Alexander, who teaches in the Simone de Beauvoir Institute and the Department of Political Science at Concordia, co-edited High Culture with Mark S. Roberts, who teaches in the Department of Philosophy at State University of New York at Stony Brook. Many of the 17 essays in the book were produced for philosophy conference on addiction and culture at Claremont Graduate School, in California, in 1997.

One of Alexander’s own essays on addiction is called “Freud’s Pharmacy: Cocaine and the Corporeal Unconscious.” Alex-ander is one of few researchers to have exposed Freud’s research work on cocaine, as well as his own regular use of the drug, and wrote her master’s thesis on Freud and psychoanalysis.

“His writing on cocaine falls in the literary tradition of writing on addiction, but he got blacklisted for his cocaine work,” she said. “He was hoping to make great discoveries about using cocaine as a treatment for other addictions,” but after one of his close friends died of a cocaine overdose, Freud turned his attention to psychoanalysis and the well-known theories we study today.

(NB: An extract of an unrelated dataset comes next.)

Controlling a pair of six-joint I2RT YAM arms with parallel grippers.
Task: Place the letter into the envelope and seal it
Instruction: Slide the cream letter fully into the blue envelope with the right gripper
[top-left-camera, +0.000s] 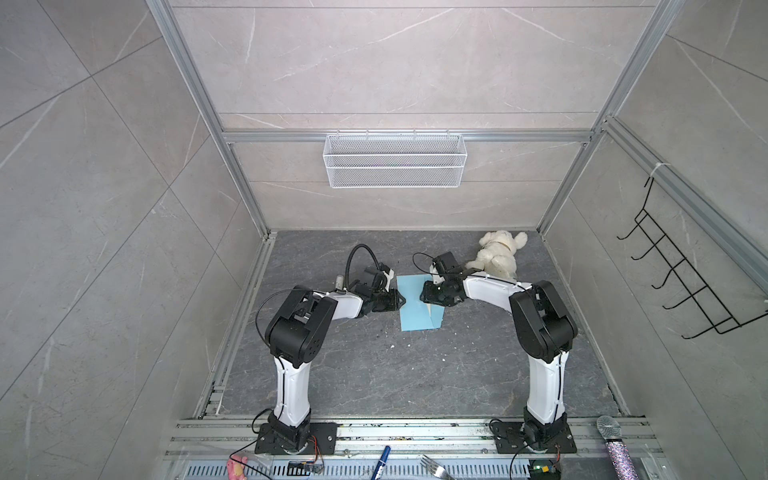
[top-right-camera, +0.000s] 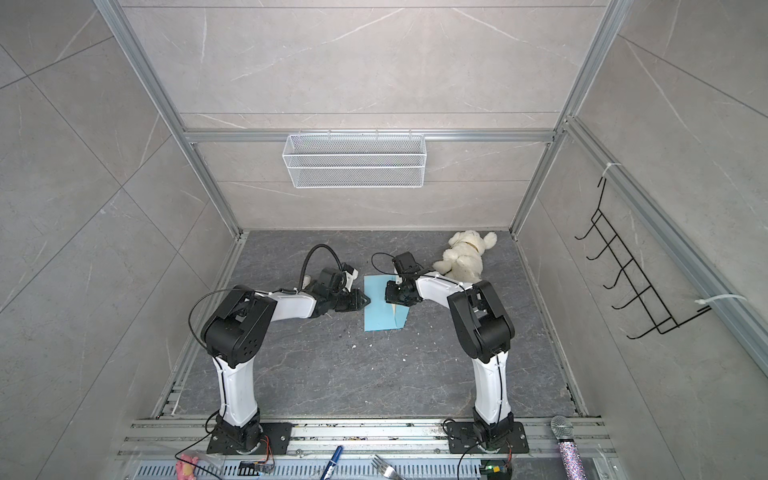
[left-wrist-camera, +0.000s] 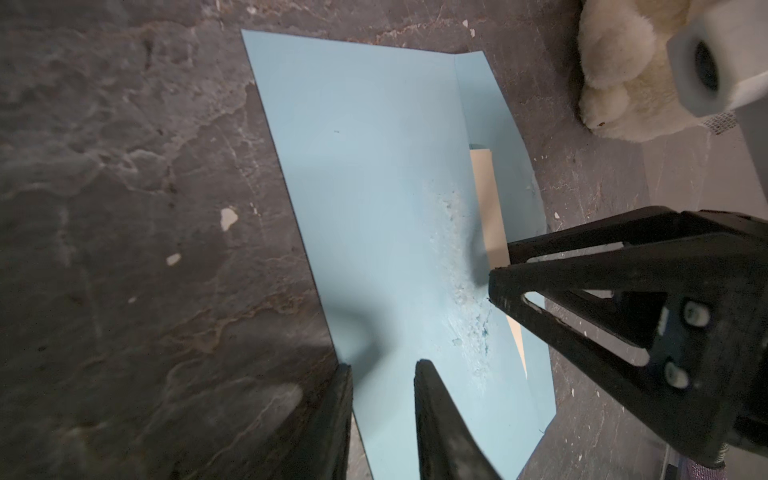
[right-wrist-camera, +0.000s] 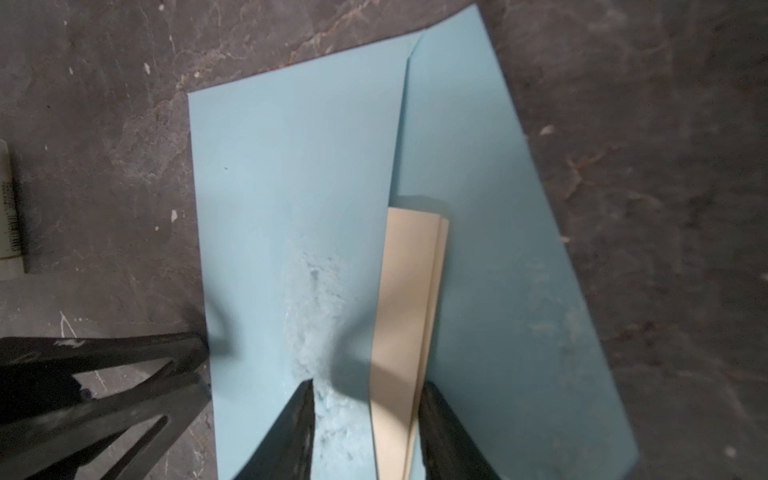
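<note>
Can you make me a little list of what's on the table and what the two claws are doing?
envelope: light blue, flat on the table, flap open
letter: tan, partly tucked in, a strip showing at the mouth
left gripper: open, tips at the envelope's edge
right gripper: open, tips either side of the letter's strip
plush: white, at the back, apart from the envelope

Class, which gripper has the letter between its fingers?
The right gripper: the letter strip at the envelope mouth lies between its fingers. The left gripper straddles only the envelope's opposite edge.
</note>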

Alexander’s own interest in addiction began when she quit smoking in 1982, which proved much more difficult than she could have ever anticipated.

“It completely transformed my life,” she said. “I wanted to write about the dangers of quitting an addictive substance, and transferred my addiction from cigarettes to writing.” For three years, Alexander wrote about cigarettes instead of smoking them. The log became The Diary of a Smoker.

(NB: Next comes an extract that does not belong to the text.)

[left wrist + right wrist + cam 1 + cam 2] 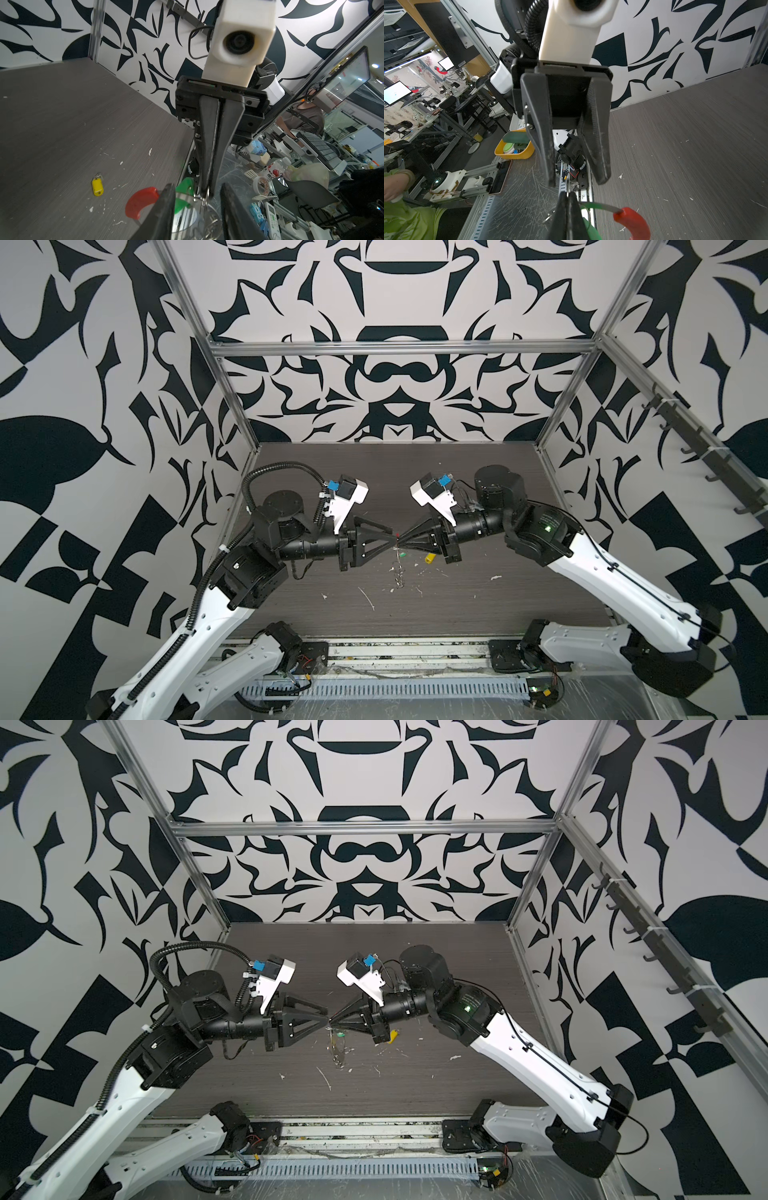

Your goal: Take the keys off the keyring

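**Key removal, second key in hand.** The yellow key lies free on the table, just right of centre under the right arm. I judge that half of the task done.

- **Right gripper:** the right gripper is pinched closed on the keyring. It holds it clear of the table at mid-scene, so the keyring hangs below the tips.
- **Left gripper:** the left gripper meets it tip to tip from the left. Its jaws are apart and grip nothing, and the top of the keyring lies between them.
- **At the pinch:** the red sleeve and the green key sit just beside the pinch point.

**Next move, as I read it.** I should close the left jaws on the green head alone, not on the sleeve or the wire. Then I should work it round and off while the right grip stays firm. The parts are crowded, so alignment must be fine.

**Hard to make out.**
- I cannot tell whether the right jaws hold the wire itself or one of the small rings, which blur together.
- I cannot confirm how the green key is threaded.
- In both top views the keyring is a thin glint, seen nearly edge-on.
- My own left finger covers part of it in the left wrist view.
- The frame edge cuts off the green key in the right wrist view.
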You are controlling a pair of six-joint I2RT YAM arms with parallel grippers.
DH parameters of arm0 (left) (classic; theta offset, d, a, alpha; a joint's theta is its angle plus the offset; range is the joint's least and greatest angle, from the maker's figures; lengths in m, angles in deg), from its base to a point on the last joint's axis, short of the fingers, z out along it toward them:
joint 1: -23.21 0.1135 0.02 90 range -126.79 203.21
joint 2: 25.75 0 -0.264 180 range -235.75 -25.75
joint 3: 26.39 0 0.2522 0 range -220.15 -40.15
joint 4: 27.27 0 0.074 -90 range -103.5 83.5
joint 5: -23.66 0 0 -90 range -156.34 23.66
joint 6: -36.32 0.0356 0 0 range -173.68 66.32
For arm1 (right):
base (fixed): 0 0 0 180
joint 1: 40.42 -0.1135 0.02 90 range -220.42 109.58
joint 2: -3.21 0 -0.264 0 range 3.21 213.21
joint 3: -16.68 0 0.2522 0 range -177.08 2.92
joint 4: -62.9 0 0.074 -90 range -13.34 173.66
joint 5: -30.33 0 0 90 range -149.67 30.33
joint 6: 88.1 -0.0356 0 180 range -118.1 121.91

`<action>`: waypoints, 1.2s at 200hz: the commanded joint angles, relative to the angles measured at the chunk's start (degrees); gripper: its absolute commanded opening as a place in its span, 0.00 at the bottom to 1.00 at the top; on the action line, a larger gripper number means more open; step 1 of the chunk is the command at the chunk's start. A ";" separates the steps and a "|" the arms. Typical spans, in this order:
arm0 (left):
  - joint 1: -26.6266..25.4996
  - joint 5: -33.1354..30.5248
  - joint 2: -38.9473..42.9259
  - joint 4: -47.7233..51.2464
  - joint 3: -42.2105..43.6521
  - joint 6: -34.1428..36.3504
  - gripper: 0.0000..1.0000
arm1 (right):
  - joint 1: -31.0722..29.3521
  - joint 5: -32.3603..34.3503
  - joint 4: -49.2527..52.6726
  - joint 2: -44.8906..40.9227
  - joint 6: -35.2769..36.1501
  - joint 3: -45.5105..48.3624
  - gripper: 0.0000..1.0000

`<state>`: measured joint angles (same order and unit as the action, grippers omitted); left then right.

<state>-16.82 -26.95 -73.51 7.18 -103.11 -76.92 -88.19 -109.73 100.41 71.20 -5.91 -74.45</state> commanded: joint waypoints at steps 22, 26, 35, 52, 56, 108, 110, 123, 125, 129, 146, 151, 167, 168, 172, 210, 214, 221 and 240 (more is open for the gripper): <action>0.03 2.09 0.31 3.30 -1.87 1.18 0.34 | 0.56 -1.46 0.69 -0.31 2.10 -3.63 0.00; 0.02 2.09 0.37 3.37 -1.90 1.18 0.33 | 0.64 -1.44 0.72 -0.34 2.10 -3.63 0.00; -0.01 2.09 0.40 3.62 -1.95 1.27 0.31 | 0.74 -1.49 0.93 -0.27 2.25 -3.76 0.00; 0.06 1.99 0.24 3.65 -2.12 1.36 0.29 | 0.84 -1.62 1.59 0.02 2.40 -4.09 0.00; 0.08 2.06 0.22 3.61 -2.16 1.36 0.29 | 0.84 -1.62 1.68 0.08 2.45 -4.15 0.00; -0.03 2.79 -1.18 4.05 -3.29 1.49 0.25 | 0.84 -1.53 3.49 0.74 3.24 -4.99 0.00; -0.02 2.79 -1.25 4.04 -3.31 1.52 0.25 | 0.84 -1.66 3.56 0.81 3.27 -5.06 0.00; -0.03 3.00 -1.36 4.01 -3.40 1.54 0.23 | 0.90 -1.62 3.92 1.01 3.41 -5.27 0.00; 0.02 3.04 -1.43 3.94 -3.44 1.54 0.23 | 0.90 -1.62 3.93 1.01 3.37 -5.26 0.00; 0.02 3.04 -1.45 4.01 -3.48 1.54 0.23 | 0.84 -1.58 3.87 1.01 3.39 -5.31 0.00; 0.03 3.22 -1.66 4.15 -3.66 1.45 0.22 | 0.84 -1.37 4.01 1.05 3.59 -5.43 0.00; -0.03 3.24 -1.79 4.31 -3.66 1.45 0.22 | 0.89 -1.29 4.06 1.09 3.60 -5.53 0.00; 0.01 3.31 -1.89 4.66 -3.84 1.49 0.22 | 0.83 -1.03 4.21 1.01 3.80 -5.78 0.00; 0.03 3.32 -1.89 4.73 -3.79 1.51 0.22 | 0.88 -0.97 4.25 1.01 3.87 -5.74 0.00; 0.05 3.27 -1.87 4.79 -3.80 1.55 0.22 | 0.86 -0.85 4.35 1.01 3.90 -5.85 0.00; 0.02 3.15 -1.98 5.65 -4.01 1.86 0.21 | 0.91 -0.69 4.46 0.92 3.95 -6.18 0.00; -0.02 3.11 -1.97 5.68 -4.01 1.94 0.21 | 0.86 -0.73 4.49 0.88 3.95 -6.22 0.00; 0.04 3.16 -1.95 5.66 -4.01 1.89 0.20 | 0.90 -0.74 4.63 0.83 3.99 -6.31 0.00; 0.05 3.14 -1.73 5.18 -3.99 1.80 0.14 | 0.92 -0.96 4.80 1.09 3.99 -6.41 0.00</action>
<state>-16.82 -24.65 -75.59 11.73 -105.08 -75.90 -87.40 -109.93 106.42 72.73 -2.59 -77.94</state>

She hasn’t yet turned her smoking manuscript into a book. Although she has published excerpts, she wanted to publish High Culture first to “give a certain legitimacy to drugs in literature, to the kinds of pains and pleasures that come with drugs, to the conflicts that surround drugs and the struggles with the withdrawal process.”

Alexander believes High Culture appeals to interdisciplinary academics and students, and to the average person who might be interested or involved in the subject of addiction.

High Culture was released in December, but sold out its first run by the end of January. A launch of the second printing took place March 27 at the Casa Del Popolo. The book is available at the Concordia Bookstore.